↓
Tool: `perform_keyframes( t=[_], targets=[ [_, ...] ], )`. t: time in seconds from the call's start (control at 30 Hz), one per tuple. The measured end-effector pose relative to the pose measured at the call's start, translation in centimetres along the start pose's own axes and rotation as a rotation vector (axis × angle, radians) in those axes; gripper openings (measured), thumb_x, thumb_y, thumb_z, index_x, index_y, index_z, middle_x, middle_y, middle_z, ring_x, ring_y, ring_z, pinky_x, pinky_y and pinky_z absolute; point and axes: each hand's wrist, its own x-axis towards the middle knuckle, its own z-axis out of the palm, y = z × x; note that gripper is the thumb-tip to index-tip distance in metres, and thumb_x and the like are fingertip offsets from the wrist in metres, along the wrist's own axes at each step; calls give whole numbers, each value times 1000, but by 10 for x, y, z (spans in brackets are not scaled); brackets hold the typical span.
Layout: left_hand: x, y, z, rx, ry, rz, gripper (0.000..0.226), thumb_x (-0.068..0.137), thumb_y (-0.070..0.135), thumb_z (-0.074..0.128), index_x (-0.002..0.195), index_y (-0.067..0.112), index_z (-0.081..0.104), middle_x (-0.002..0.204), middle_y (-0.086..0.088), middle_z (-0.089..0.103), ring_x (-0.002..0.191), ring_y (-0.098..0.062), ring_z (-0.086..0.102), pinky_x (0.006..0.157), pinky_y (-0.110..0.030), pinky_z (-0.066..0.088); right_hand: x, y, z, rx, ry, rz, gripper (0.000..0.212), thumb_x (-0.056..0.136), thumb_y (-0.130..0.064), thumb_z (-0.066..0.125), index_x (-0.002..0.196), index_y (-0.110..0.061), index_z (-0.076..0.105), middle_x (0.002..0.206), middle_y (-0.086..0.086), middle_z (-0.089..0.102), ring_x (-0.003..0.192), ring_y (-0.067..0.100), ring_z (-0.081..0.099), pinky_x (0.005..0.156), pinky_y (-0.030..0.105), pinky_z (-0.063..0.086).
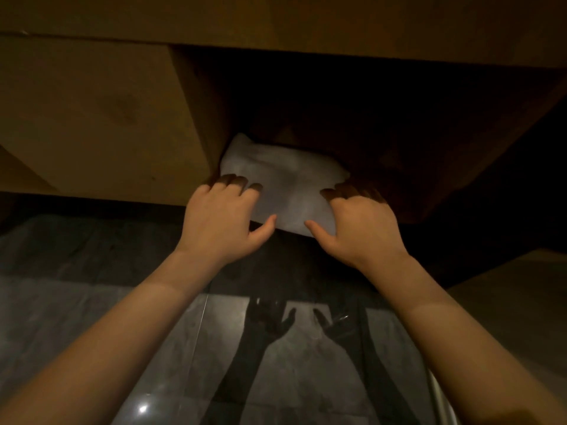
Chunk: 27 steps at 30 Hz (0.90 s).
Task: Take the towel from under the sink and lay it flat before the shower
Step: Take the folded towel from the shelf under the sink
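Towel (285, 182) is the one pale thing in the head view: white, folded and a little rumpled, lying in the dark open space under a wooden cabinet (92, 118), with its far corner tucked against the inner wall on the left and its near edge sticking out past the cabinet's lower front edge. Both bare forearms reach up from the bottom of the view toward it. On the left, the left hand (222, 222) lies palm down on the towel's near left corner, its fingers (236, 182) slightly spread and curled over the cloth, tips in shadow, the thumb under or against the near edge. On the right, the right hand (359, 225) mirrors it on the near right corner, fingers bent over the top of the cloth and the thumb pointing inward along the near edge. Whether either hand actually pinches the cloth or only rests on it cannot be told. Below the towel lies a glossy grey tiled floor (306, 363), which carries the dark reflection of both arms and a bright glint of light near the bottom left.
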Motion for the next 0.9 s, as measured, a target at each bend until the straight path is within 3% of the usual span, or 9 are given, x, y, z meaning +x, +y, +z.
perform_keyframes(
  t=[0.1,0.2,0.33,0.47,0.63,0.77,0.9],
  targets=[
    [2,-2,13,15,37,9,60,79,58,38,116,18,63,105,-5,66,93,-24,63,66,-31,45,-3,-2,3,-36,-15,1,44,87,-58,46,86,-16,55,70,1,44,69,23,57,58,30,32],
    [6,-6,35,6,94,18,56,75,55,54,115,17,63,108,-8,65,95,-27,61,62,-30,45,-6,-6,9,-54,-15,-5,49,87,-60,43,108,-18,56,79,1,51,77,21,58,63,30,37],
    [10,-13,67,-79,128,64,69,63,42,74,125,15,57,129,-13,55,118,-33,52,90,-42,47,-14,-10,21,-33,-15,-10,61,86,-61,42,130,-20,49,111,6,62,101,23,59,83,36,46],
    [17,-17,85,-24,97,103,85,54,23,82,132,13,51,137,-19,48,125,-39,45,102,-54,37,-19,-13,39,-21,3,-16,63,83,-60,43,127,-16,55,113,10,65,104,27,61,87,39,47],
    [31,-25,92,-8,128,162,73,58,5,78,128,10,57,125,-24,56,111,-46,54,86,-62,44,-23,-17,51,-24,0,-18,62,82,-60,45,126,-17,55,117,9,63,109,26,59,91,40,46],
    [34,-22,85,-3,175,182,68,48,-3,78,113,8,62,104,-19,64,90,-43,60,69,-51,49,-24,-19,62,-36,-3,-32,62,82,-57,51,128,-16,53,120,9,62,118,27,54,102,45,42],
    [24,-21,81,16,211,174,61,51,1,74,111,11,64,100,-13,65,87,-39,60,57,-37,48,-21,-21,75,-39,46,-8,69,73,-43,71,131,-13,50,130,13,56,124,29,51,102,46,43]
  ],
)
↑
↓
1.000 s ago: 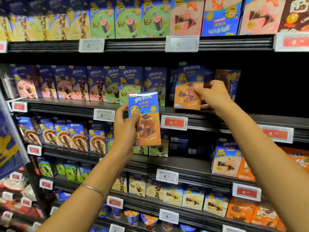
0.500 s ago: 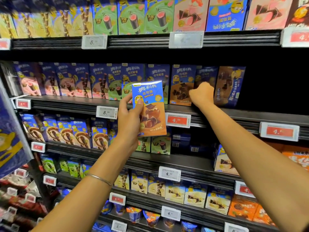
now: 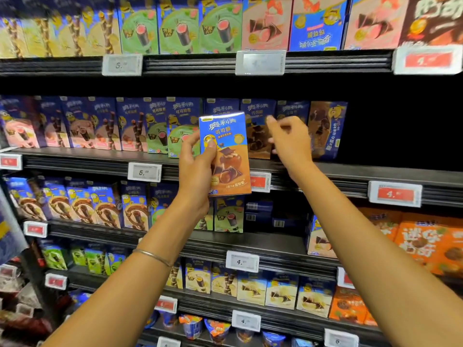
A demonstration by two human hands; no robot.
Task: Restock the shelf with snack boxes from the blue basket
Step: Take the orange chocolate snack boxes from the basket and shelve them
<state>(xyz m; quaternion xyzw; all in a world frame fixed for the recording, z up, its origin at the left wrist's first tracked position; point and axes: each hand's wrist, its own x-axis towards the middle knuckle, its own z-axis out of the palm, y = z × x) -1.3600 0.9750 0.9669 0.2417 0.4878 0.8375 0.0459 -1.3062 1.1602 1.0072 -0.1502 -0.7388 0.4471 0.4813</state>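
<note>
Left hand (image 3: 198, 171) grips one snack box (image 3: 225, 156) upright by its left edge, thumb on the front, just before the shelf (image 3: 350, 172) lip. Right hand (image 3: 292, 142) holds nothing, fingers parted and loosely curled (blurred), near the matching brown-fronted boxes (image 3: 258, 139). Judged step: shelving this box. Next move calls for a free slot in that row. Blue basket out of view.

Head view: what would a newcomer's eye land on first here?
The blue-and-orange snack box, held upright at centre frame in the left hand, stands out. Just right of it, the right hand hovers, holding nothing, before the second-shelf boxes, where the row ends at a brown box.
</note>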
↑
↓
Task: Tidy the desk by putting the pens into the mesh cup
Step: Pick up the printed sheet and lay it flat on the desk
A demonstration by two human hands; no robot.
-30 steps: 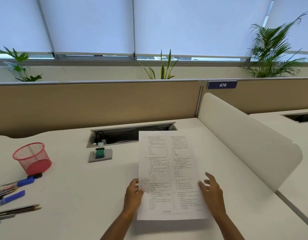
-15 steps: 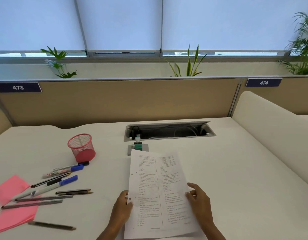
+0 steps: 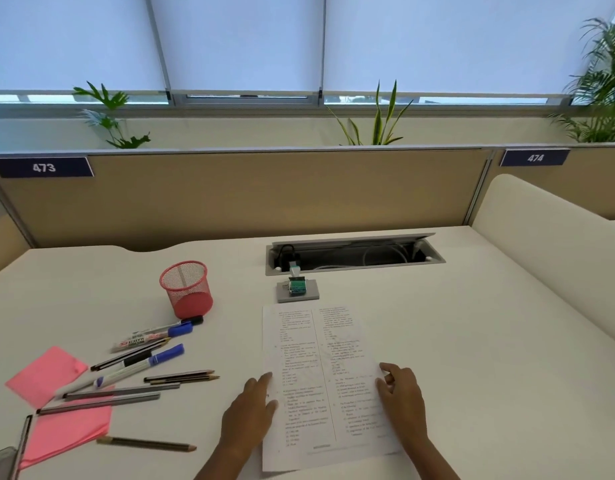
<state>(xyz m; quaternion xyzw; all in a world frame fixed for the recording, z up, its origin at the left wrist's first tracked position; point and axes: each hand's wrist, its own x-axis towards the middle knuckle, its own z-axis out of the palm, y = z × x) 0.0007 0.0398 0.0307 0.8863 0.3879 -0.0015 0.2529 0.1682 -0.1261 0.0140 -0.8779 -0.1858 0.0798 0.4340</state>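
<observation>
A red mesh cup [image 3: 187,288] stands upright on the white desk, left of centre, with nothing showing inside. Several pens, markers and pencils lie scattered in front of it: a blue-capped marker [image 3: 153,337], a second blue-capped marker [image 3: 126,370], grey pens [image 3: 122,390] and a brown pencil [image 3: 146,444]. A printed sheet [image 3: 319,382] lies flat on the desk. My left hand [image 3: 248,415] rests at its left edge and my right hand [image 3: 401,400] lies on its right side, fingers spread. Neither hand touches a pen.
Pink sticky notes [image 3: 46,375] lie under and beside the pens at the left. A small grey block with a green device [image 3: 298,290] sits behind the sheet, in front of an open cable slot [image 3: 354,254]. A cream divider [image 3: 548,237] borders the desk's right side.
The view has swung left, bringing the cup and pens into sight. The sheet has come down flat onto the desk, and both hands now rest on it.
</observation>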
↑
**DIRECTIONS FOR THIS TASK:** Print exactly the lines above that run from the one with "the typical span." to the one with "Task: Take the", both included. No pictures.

**THE ANSWER:**
Tool: `perform_keyframes( t=[_], targets=[ [_, ...] ], )`. t: time in seconds from the call's start (control at 30 Hz), one per tuple. The measured end-effector pose relative to the pose measured at the call's start, translation in centimetres along the start pose's own axes and rotation as a rotation vector (axis × angle, radians) in those axes; gripper openings (measured), thumb_x, thumb_y, thumb_z, index_x, index_y, index_z, middle_x, middle_y, middle_z, ring_x, ring_y, ring_z, pinky_x, pinky_y and pinky_z absolute; point and axes: each hand's wrist, its own x-axis towards the middle knuckle, its own z-axis out of the palm, y = z × x; note that gripper is the thumb-tip to index-tip distance in metres, and thumb_x and the like are fingertip offsets from the wrist in metres, along the wrist's own axes at each step; calls give whole numbers, each value times 1000, but by 10 for x, y, z (spans in brackets are not scaled); brackets hold the typical span.
Layout: left_hand: x, y, z, rx, ry, rz, gripper (0.000..0.226), thumb_x (-0.068..0.137), thumb_y (-0.070..0.135), thumb_z (-0.074..0.128), index_x (-0.002..0.195), index_y (-0.067..0.112), index_z (-0.081..0.104), middle_x (-0.002..0.204), middle_y (-0.086..0.088), middle_z (-0.089..0.103), ring_x (-0.002..0.191), ring_y (-0.098..0.062), ring_z (-0.086..0.102), pinky_x (0.006..0.157), pinky_y (-0.110..0.030), pinky_z (-0.066..0.088); right_hand: x, y, z, rx, ry, rz, gripper (0.000..0.212), thumb_x (-0.056..0.136), thumb_y (-0.130..0.064), thumb_z (-0.066..0.125), index_x (-0.002..0.196), index_y (-0.110..0.061), index_z (-0.076..0.105), middle_x (0.002..0.206), middle_y (-0.086..0.086), middle_z (-0.089..0.102), ring_x (-0.003..0.192), ring_y (-0.067..0.100), ring_z (-0.081..0.099), pinky_x (0.005..0.156), pinky_y (-0.030..0.105), pinky_z (-0.063..0.086).
Chunk: 27 steps at 30 Hz (0.90 s).
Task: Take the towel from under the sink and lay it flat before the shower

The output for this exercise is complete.